Required action - Make an exact copy of the lines starting at the top of the listing below and ending at the line that contains "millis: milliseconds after", inclusive.

Stored data -
--

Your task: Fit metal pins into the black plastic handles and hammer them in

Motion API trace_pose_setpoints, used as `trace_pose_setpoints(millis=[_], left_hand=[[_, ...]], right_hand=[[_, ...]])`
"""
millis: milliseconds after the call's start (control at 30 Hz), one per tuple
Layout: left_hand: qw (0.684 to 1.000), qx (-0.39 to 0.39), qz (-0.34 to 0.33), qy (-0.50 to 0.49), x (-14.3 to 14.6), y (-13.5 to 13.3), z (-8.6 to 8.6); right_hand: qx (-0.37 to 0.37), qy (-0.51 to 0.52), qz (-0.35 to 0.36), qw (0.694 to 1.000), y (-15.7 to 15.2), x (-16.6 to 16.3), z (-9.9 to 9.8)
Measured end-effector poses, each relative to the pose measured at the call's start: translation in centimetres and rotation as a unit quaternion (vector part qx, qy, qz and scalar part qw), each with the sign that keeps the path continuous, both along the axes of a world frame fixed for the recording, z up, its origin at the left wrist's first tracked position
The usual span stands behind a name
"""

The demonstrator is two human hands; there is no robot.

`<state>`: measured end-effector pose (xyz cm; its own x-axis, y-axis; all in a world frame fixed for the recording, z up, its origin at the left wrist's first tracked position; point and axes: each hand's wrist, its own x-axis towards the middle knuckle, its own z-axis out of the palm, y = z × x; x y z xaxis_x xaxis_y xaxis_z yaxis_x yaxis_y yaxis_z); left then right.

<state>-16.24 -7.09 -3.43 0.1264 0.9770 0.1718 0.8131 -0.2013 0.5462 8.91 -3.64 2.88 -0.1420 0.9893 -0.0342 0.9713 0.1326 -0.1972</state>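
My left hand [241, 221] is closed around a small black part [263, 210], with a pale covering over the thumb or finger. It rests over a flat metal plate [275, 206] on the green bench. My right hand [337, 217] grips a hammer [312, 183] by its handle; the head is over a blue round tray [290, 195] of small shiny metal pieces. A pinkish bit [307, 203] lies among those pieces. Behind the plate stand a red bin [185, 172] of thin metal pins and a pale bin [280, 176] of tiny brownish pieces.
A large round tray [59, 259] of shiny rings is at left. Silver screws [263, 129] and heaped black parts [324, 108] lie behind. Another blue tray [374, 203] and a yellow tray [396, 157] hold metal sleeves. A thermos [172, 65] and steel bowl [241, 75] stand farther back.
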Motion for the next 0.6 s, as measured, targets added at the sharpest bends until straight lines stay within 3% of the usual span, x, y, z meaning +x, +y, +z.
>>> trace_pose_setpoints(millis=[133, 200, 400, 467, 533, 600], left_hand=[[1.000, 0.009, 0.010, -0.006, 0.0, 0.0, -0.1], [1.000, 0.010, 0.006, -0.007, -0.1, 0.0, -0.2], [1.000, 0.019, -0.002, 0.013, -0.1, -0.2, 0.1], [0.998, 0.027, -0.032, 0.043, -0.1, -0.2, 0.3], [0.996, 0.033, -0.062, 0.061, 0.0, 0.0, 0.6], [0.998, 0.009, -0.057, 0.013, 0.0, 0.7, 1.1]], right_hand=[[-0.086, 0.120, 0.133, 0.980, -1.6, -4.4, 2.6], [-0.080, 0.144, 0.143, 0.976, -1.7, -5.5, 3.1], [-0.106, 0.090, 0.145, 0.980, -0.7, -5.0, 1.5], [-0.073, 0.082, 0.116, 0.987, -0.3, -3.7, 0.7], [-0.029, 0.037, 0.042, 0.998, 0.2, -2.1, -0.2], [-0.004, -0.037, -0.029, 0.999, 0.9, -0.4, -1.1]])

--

Answer for the task -
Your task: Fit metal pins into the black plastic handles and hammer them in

Motion API trace_pose_setpoints, used as `trace_pose_setpoints(millis=[_], left_hand=[[_, ...]], right_hand=[[_, ...]])`
"""
millis: milliseconds after the call's start (control at 30 Hz), one per tuple

No other output is needed; the exercise is complete.